Juvenilia - literary works produced in an author’s youth – only began to receive significant attention in the twentieth century, after Australian scholar Christine Alexander published her work The Child Writer from Austen to Woolf, and established the Juvenilia Press. It is still, however – as Alexander emphasises – “a non-canonical body of literature”, and one that is highly neglected. This lack of interest is surprising, considering the popularity of such works as Pride and Prejudice, Jane Eyre and Little Women, all of which were heavily influenced by the juvenilia that came before them.

In juvenilia we can find the roots of the adult novels to come – but that is not to suggest that they are predictable, inferior “trial runs” of an author’s mature works. More often than not, juvenilia surprises. Jane Austen, for example, wrote chaotic and violent parodies of the popular novels of her time, whilst the young Louisa May Alcott composed supernatural dramas in a Shakespearian style. Often, it is the disparities, rather than the similarities, between a writer’s juvenilia and their adult works that proves the most interesting, providing an insight, as Margaret Anne Doody suggests in her chapter of The Child Writer, into “the talents not fully expressed in the main oeuvre, or at least roads not taken”.

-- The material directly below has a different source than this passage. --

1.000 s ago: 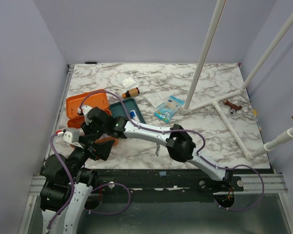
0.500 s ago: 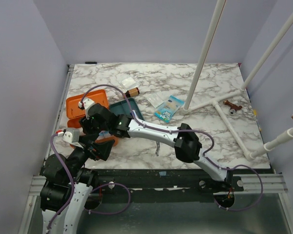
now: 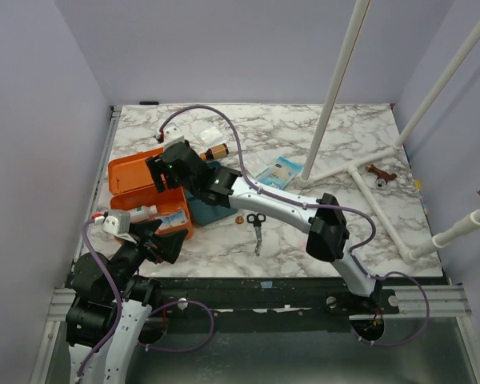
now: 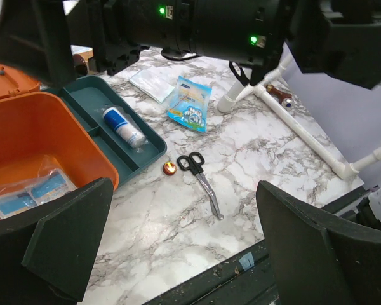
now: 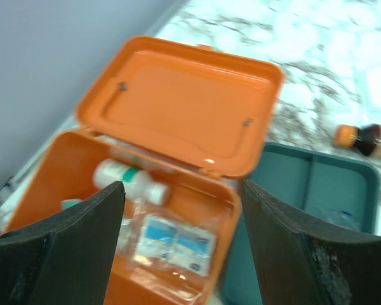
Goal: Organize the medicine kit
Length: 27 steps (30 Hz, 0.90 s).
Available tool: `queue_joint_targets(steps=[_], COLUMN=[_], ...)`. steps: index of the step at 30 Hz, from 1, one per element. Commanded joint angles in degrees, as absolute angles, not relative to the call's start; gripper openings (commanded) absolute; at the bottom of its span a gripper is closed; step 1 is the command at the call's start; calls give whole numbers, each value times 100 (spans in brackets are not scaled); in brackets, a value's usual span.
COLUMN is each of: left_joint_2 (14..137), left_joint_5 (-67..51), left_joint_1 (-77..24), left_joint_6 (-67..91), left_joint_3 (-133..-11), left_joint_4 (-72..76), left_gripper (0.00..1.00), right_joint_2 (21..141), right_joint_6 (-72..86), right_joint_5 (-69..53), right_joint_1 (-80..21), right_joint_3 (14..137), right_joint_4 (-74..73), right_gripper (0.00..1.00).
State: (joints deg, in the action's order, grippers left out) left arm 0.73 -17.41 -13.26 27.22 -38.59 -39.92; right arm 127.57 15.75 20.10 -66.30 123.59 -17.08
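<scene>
Currently the kit sits at the left of the table in the top view, with its lid open and tipped back toward the upper left. Inside the base, a white bottle with a green band lies on its side. Blue-and-white sachets in clear wrap sit toward the lower edge of the right wrist view.

The teal tray is just right of the kit, and the left wrist view shows them touching. One white-and-blue tube lies in the tray's right-hand compartment in that view.

Right gripper hovers above the kit's open base, fingers spread wide, nothing between them. Left gripper is at the lower left of the top view, near the kit's lower corner, also spread wide and holding nothing.

On the marble, lower right of the tray, are black scissors with a small orange round thing just beside the handles. Further up the frame are a blue packet and a flat white packet. A brown bottle with an orange cap lies by the tray's upper edge.

A white pipe frame takes up the right half of the table, with a small brown object next to it.
</scene>
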Motion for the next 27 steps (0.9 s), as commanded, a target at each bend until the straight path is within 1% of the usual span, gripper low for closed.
queue_joint_targets(steps=[1,6,13,20,27], left_joint_2=[-440,-410,-369,-334,-283], left_joint_5=[-1714,-1769,-1811,-1866,-1873], left_joint_1=[-1327,-1327,-1327,-1327,-1327], left_joint_6=[2663,2663,2654,2654,2654], left_joint_3=[-3894,-3884,-3876,-3861,-3859], left_joint_4=[-3955,-3938,-3920,-3898,-3911], left_gripper=[98,98,98,99,98], right_joint_2=[12575,12531,12784,13077,13269], right_joint_6=[2186,2996,3719,4995,5993], right_joint_5=[2428,2070,2222,2186,1883], right_joint_1=[-6050,-5355,-4963,-4594,-4273], right_joint_3=[12078,11843,11792,11806,11624], right_joint_4=[-2262,-2424,-2444,-2480,-2189], right_gripper=[77,80,91,93,93])
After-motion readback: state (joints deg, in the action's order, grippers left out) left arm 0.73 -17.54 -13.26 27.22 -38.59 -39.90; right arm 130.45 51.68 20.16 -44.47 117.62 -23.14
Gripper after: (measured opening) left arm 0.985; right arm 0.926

The demands of social custom on novelists were, in the eighteenth, nineteenth and – to an extent – twentieth centuries, highly restrictive on their literary freedom. Juvenilia allows us to see the extent to which authors were conscious of their audience, and willing to alter their work as a result. In The Child Writer, Alexander applies particular emphasis to the idea of “the authentic literary voice of the child” in contrast to the self-conscious expressions of the adult, and it is because of this contrast that juvenilia could be regarded as being truer to the character of its creator than their mature works. Since publication is not their ambition, children are free from having to comply with the demands of a readership and are thus able to present the world however they wish to. Juvenilia is “unconstrained”, argues Alexander, because it is not subject to “self-consciousness”, “social mores” or a “judgemental audience”. Instead, “we find in the manuscripts an audacity and humour that is often lacking in their adult productions”.

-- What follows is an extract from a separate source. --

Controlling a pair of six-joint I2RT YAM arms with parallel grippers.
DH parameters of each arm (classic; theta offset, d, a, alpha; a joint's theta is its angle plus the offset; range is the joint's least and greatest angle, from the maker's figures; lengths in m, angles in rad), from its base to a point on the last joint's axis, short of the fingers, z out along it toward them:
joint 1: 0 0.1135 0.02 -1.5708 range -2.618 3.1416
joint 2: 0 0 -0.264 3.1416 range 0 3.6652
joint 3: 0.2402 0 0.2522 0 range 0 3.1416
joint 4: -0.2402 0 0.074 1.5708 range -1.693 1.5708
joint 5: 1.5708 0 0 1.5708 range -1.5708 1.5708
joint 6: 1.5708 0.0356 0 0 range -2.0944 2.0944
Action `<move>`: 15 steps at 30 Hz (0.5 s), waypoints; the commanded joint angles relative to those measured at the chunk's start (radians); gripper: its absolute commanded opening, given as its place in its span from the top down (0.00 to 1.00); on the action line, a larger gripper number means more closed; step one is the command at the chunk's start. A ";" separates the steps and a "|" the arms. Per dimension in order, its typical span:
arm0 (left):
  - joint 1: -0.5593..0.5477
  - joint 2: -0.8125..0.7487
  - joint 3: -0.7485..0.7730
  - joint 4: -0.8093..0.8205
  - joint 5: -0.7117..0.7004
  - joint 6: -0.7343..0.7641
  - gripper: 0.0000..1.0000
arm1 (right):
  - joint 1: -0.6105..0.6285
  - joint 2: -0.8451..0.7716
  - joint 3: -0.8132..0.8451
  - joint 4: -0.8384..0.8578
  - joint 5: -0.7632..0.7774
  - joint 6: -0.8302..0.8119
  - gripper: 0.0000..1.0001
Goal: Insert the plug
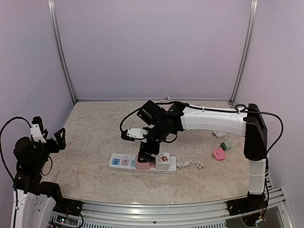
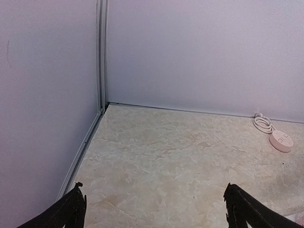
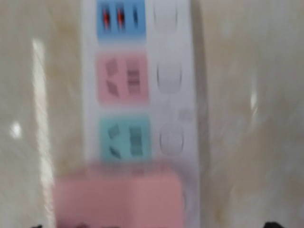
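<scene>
Since the plug (image 3: 118, 199) sits on the strip (image 3: 175, 95) just beside the teal socket (image 3: 124, 137), my right gripper (image 1: 144, 156) hangs over it to press it home, though through the blur I cannot tell its grip, while my left gripper (image 2: 154, 190) waits wide open, well apart

A lab test cell: plain walls (image 1: 152, 47), aluminium frame posts (image 1: 61, 57), marble-look tabletop (image 1: 95, 123).
</scene>
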State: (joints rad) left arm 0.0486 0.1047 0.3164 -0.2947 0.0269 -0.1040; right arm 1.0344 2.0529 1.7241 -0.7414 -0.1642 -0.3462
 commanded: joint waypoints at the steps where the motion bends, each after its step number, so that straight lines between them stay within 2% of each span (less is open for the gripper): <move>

Moreover, child writings, for all their absurdity and sensationalism, often provide a unique insight into the realities of the world that their youthful creators inhabited. The worlds we see in juvenilia have to be a reflection of the real one, since imitation is central to a child’s thought process. As Alexander suggests, “early writings represent a microcosm of the adult world, disclosing the concerns, ideologies, and values of the age…They demonstrate the young author’s appropriation of a power they would not otherwise have in a world where children were frequently denied quite basic human rights, let alone a voice”.  A common factor that links most eighteenth and nineteenth century juvenilia is violence, confusion and senseless chaos. This surely reveals the perception children had of the intolerant adult world that wielded authority over them.

Writing juvenilia, therefore, is an empowering activity – particularly for the children of the nineteenth century. Perhaps this also serves to explain, furthermore, why this “non-canonical genre” is so dominated by women. Women – or rather girls –were prevented from receiving the same level of education as boys, and thus juvenilia provided an intellectual outlet. It is interesting that so many of these female child writers chose to assume male narrative voices in their juvenile fiction – Charlotte Brontë’s favourite personas were the Duke of Wellington and his two sons, Lord Charles Wellesley and the Duke of Zarmorna, whilst the young George Eliot follows the story of a deserting soldier, Edward Neville, during the English Civil War. Juvenilia allowed young girls to obtain an authority in their imaginative worlds denied to them in a way that adult fiction – if it was to be deemed acceptable for publication – never could.